» **PROBLEM DESCRIPTION**
Search the data for "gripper" and copy every matching line.

<<<<

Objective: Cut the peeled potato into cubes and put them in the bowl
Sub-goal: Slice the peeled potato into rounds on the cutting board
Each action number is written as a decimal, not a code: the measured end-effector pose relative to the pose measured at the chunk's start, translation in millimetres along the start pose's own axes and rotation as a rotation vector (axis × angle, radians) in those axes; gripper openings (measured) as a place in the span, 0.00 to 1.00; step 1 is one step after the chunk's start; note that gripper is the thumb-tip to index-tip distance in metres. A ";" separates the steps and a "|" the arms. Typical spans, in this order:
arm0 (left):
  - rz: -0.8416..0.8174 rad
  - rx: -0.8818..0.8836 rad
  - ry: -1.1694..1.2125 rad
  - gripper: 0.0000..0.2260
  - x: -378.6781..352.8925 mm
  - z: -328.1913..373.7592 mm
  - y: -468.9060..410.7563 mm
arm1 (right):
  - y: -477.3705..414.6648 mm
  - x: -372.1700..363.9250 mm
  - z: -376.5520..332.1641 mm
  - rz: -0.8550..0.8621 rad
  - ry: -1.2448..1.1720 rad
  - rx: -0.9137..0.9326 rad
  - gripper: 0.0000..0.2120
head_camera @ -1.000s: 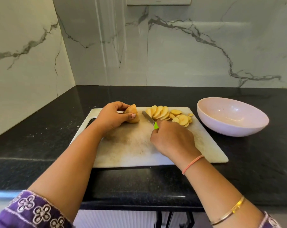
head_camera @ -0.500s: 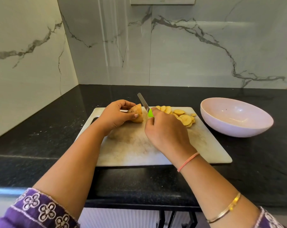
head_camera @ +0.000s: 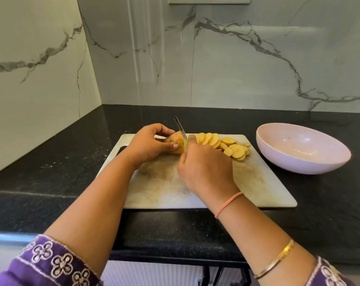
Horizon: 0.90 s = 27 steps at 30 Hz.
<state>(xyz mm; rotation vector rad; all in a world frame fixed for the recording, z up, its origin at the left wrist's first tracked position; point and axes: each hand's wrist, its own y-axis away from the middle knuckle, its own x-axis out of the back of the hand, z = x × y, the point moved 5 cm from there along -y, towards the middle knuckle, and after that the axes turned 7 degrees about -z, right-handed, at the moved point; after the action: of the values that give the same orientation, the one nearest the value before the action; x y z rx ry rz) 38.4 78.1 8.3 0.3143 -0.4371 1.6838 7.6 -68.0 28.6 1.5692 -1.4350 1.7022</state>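
Potato (head_camera: 175, 141): the uncut remainder lies at the far edge of the cutting board (head_camera: 257, 182), just left of frame centre. Brown specks show on its surface.

Left hand (head_camera: 148, 145): curled round the potato, fingers arched over the top and the thumb pressed against the near side.

Right hand (head_camera: 206, 170): closed round the handle of the knife (head_camera: 180, 129), of which only a sliver of green shows above the knuckles. The blade is tilted, running up and away toward the upper left, and is set against the potato's right-hand end. Whether the edge has entered the flesh cannot be told.

Potato slices (head_camera: 226, 145): an overlapping fan of round slices on the board, right of the right hand and toward the board's far right corner. One small fragment (head_camera: 246, 144) lies just apart at the right end.

Bowl (head_camera: 288, 164): pale pink, upright on the black counter (head_camera: 51, 172), right of centre, near the board but not touching it.

Other items: a pink band (head_camera: 228, 204) on the right wrist, a gold bangle (head_camera: 276, 259) lower on the same forearm, purple embroidered sleeves (head_camera: 47, 263) at the bottom corners, and veined marble wall (head_camera: 237, 69) across the upper frame.
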 end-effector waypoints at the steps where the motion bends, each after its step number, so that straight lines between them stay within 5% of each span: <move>1: -0.001 -0.002 0.002 0.14 -0.1 -0.4 0.6 | 1.7 -1.8 -1.8 0.004 0.022 0.007 0.22; 16: 0.001 -0.012 0.006 0.12 -0.5 -0.1 0.7 | 9.9 -8.1 -0.6 -0.124 -0.043 0.028 0.25; 21: -0.026 -0.039 0.038 0.14 -0.1 2.7 2.9 | 11.2 -8.3 4.2 -0.321 -0.125 -0.045 0.07; 27: -0.018 -0.048 0.025 0.13 -1.3 2.8 0.0 | 13.3 -2.4 -1.0 -0.336 -0.064 -0.015 0.10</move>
<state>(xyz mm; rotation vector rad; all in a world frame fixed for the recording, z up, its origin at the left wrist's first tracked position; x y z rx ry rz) 38.5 75.6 10.2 0.2605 -0.4540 1.6559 -3.3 -71.4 21.3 1.7552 -1.1307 1.4540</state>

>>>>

» **WRITTEN ANSWER**
Each action number is written as a decimal, not a code: the measured end-effector pose relative to the pose measured at the chunk's start, translation in millimetres along the start pose's own axes and rotation as a rotation vector (axis × angle, radians) in those axes; gripper openings (measured) as a place in the span, 0.00 to 1.00; step 1 is one step after the chunk's start; note that gripper is the thumb-tip to index-tip distance in metres. A ";" separates the steps and a "|" the arms. Typical spans, in this order:
  - gripper: 0.0000..0.2260
  - gripper: 0.0000..0.2120

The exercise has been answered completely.